▶ _Given data_
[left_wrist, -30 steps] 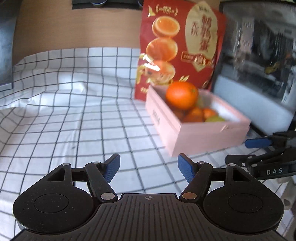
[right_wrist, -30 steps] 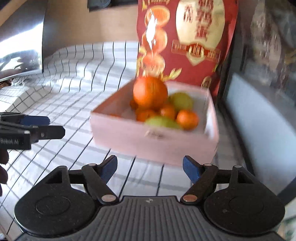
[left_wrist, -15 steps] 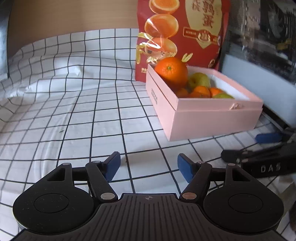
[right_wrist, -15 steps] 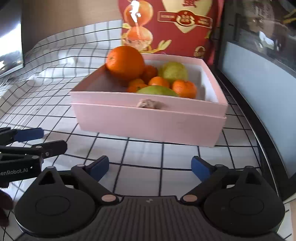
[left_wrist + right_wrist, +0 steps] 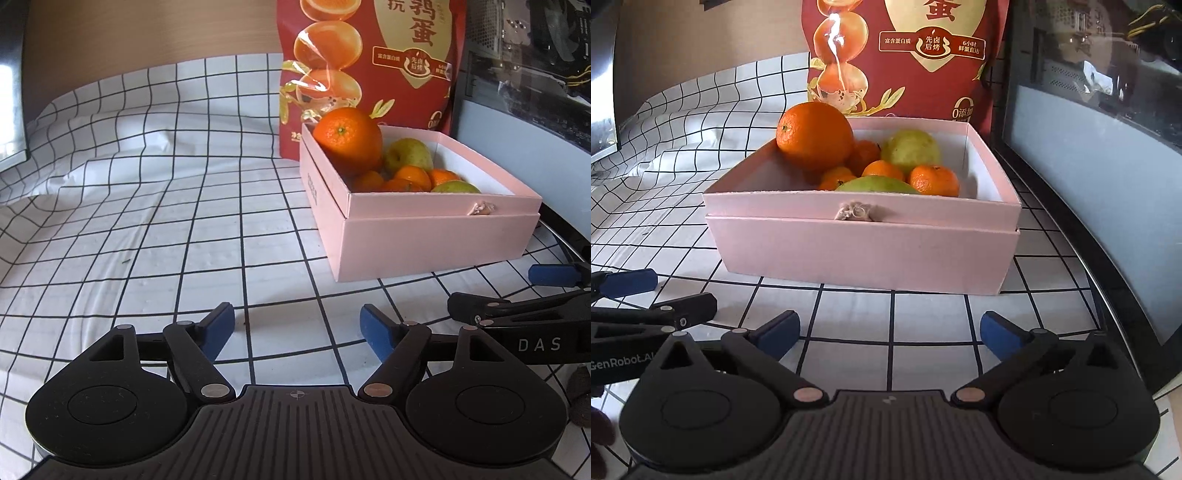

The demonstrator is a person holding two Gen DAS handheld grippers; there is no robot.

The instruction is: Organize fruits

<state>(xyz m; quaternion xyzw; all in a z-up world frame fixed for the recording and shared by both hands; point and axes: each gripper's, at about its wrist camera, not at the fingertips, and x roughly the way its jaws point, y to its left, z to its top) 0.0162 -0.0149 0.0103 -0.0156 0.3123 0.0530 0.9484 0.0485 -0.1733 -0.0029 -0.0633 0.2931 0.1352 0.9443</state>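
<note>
Seen from the left wrist, the left gripper [image 5: 297, 326] is held low over the checked tablecloth [image 5: 147, 221], its jaws opening with nothing but cloth between the blue pads. A pink cardboard box [image 5: 424, 240] is set ahead and to the right on the cloth, well apart from the pads. It is filled with fruit: a large orange [image 5: 349, 140] is propped high against the near-left wall, a yellow-green pear [image 5: 408, 153] lies behind it, and small mandarins [image 5: 412, 177] are packed lower down beside a green fruit [image 5: 456, 187] at the front wall. A torn patch [image 5: 482, 208] is seen on the box's upper rim. A red snack bag [image 5: 369, 62] printed with Chinese characters and pictures of halved eggs is stood just behind the box. At the right edge the right gripper [image 5: 517, 291] is visible, and "DAS" is read on its body.

From the right wrist, the right gripper [image 5: 888, 330] is likewise held low over the cloth, its jaws opening wide and holding nothing. The box [image 5: 864, 251] is directly ahead, near but not touched, with the orange [image 5: 814, 134] at its back-left corner, the pear [image 5: 910, 151] to the right, and mandarins [image 5: 934, 180] in front of it. Small Chinese print and "0" are shown on the bag [image 5: 905, 55]. On the left gripper [image 5: 650, 299], "GenRobot.AI" is read.
</note>
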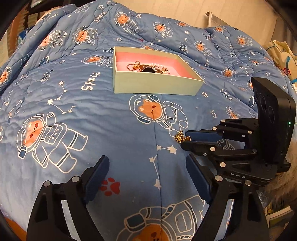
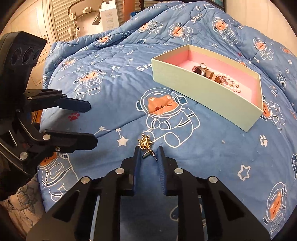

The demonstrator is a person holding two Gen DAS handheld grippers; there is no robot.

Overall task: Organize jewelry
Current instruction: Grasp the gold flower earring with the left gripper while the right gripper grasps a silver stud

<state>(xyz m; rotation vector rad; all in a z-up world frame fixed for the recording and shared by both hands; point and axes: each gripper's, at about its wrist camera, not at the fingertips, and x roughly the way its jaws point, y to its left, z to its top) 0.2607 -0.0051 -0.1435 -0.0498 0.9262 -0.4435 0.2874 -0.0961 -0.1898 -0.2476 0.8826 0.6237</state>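
Observation:
A pale green box (image 1: 156, 85) with a pink lining sits on the bed and holds a watch, a pearl strand and gold pieces (image 1: 148, 68); it also shows in the right wrist view (image 2: 204, 90). A small gold brooch (image 2: 145, 142) lies on the quilt at my right gripper's (image 2: 149, 151) fingertips. The fingers stand close on either side of its pin end, a narrow gap between them. In the left wrist view the brooch (image 1: 179, 137) shows at the right gripper's tips (image 1: 185, 138). My left gripper (image 1: 146, 163) is open and empty, near the bed's front.
A blue quilt (image 1: 104, 118) printed with astronaut bears covers the whole bed, bunched up at the back. A bag (image 1: 280, 55) lies at the far right. Cabinets and a white appliance (image 2: 108, 16) stand beyond the bed.

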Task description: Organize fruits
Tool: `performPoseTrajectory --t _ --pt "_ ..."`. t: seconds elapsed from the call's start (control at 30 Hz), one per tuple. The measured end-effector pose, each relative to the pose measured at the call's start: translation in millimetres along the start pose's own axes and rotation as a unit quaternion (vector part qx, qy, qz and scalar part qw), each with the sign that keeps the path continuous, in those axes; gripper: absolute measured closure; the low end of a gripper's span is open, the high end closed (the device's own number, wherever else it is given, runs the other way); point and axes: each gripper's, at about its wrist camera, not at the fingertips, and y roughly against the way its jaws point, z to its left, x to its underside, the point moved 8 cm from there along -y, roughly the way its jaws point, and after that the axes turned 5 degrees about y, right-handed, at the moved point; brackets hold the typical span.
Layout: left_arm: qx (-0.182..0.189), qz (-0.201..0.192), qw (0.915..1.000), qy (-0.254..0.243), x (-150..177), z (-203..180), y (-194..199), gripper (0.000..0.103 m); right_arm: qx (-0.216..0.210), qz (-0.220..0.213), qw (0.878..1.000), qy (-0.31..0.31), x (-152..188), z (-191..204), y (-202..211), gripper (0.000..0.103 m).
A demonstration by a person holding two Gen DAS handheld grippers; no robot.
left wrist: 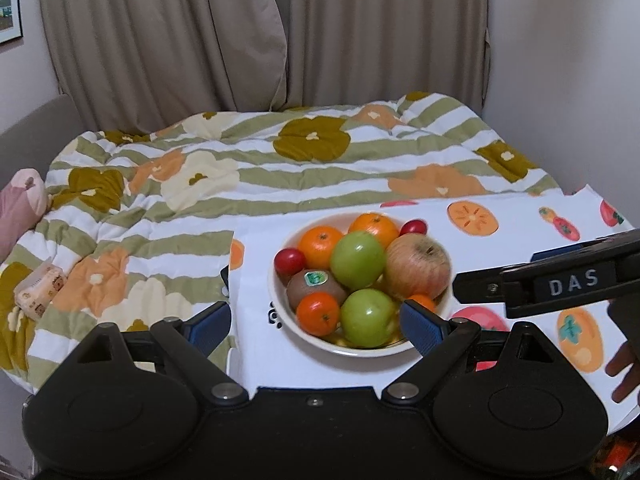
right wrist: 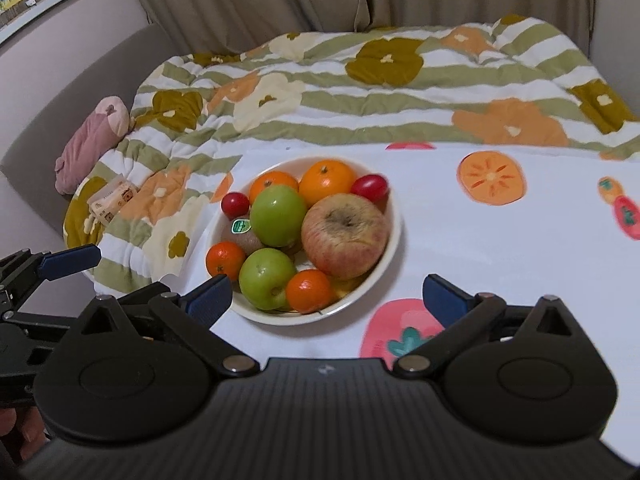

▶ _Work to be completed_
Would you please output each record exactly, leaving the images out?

▶ _Answer to the problem_
[left_wrist, -30 steps] 
[right_wrist, -30 steps] 
[left_wrist, -15 steps] 
[right_wrist, -15 steps] 
[left_wrist + right_wrist, +0 steps] 

The demonstrator is a person holding two Gen DAS handheld grippers; there is no robot.

The instruction is: Organize fruits

<state>(xyz m; quaternion xyzw; all in a z-up world frame fixed for the recording and shared by both hands; point and axes: each gripper's, at about its wrist camera, not at the fingertips, and x roughly the way its jaws point, y to its left, z to its top) 0.0162 -0.0149 0.0103 -0.0156 0.3123 0.0530 0.9484 0.0485 -0.1733 -0.0029 -0.0633 0.2931 0.1352 0.9443</state>
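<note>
Seen from the left wrist, the left gripper [image 5: 297, 326] is held low over the checked tablecloth [image 5: 147, 221], its jaws opening with nothing but cloth between the blue pads. A pink cardboard box [image 5: 424, 240] is set ahead and to the right on the cloth, well apart from the pads. It is filled with fruit: a large orange [image 5: 349, 140] is propped high against the near-left wall, a yellow-green pear [image 5: 408, 153] lies behind it, and small mandarins [image 5: 412, 177] are packed lower down beside a green fruit [image 5: 456, 187] at the front wall. A torn patch [image 5: 482, 208] is seen on the box's upper rim. A red snack bag [image 5: 369, 62] printed with Chinese characters and pictures of halved eggs is stood just behind the box. At the right edge the right gripper [image 5: 517, 291] is visible, and "DAS" is read on its body.

From the right wrist, the right gripper [image 5: 888, 330] is likewise held low over the cloth, its jaws opening wide and holding nothing. The box [image 5: 864, 251] is directly ahead, near but not touched, with the orange [image 5: 814, 134] at its back-left corner, the pear [image 5: 910, 151] to the right, and mandarins [image 5: 934, 180] in front of it. Small Chinese print and "0" are shown on the bag [image 5: 905, 55]. On the left gripper [image 5: 650, 299], "GenRobot.AI" is read.
</note>
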
The demonstrator is a person holding two Gen DAS handheld grippers; there is no robot.

Overall task: Organize jewelry
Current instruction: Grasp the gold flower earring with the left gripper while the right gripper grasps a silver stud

<state>(xyz m; rotation vector rad; all in a z-up world frame fixed for the recording and shared by both hands; point and axes: each gripper's, at about its wrist camera, not at the fingertips, and x roughly the way its jaws point, y to its left, z to its top) 0.2607 -0.0051 -0.1435 -0.0498 0.9262 -0.4435 0.2874 -0.0961 -0.1898 -0.2476 0.8826 0.6237</state>
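Observation:
A pale green box (image 1: 156, 85) with a pink lining sits on the bed and holds a watch, a pearl strand and gold pieces (image 1: 148, 68); it also shows in the right wrist view (image 2: 204, 90). A small gold brooch (image 2: 145, 142) lies on the quilt at my right gripper's (image 2: 149, 151) fingertips. The fingers stand close on either side of its pin end, a narrow gap between them. In the left wrist view the brooch (image 1: 179, 137) shows at the right gripper's tips (image 1: 185, 138). My left gripper (image 1: 146, 163) is open and empty, near the bed's front.
A blue quilt (image 1: 104, 118) printed with astronaut bears covers the whole bed, bunched up at the back. A bag (image 1: 280, 55) lies at the far right. Cabinets and a white appliance (image 2: 108, 16) stand beyond the bed.
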
Task description: Organize fruits
Tool: `performPoseTrajectory --t _ --pt "_ ..."`. t: seconds elapsed from the call's start (control at 30 Hz), one per tuple. The measured end-effector pose, each relative to the pose measured at the call's start: translation in millimetres along the start pose's own axes and rotation as a unit quaternion (vector part qx, qy, qz and scalar part qw), each with the sign that keeps the path continuous, in those axes; gripper: absolute measured closure; the low end of a gripper's span is open, the high end closed (the device's own number, wherever else it is given, runs the other way); point and axes: each gripper's, at about its wrist camera, not at the fingertips, and y roughly against the way its jaws point, z to its left, x to its underside, the point moved 8 cm from there along -y, roughly the way its jaws point, and after that the axes turned 5 degrees about y, right-handed, at the moved point; brackets hold the typical span.
Layout: left_arm: qx (-0.182..0.189), qz (-0.201..0.192), qw (0.915..1.000), qy (-0.254..0.243), x (-150..177), z (-203..180), y (-194..199), gripper (0.000..0.103 m); right_arm: qx (-0.216..0.210), qz (-0.220..0.213), qw (0.878..1.000), qy (-0.31..0.31), x (-152..188), z (-191..204), y (-202..211), gripper (0.000..0.103 m).
A demonstration by a person holding two Gen DAS handheld grippers; no robot.
left wrist: 
right wrist: 

Here is where the answer stops.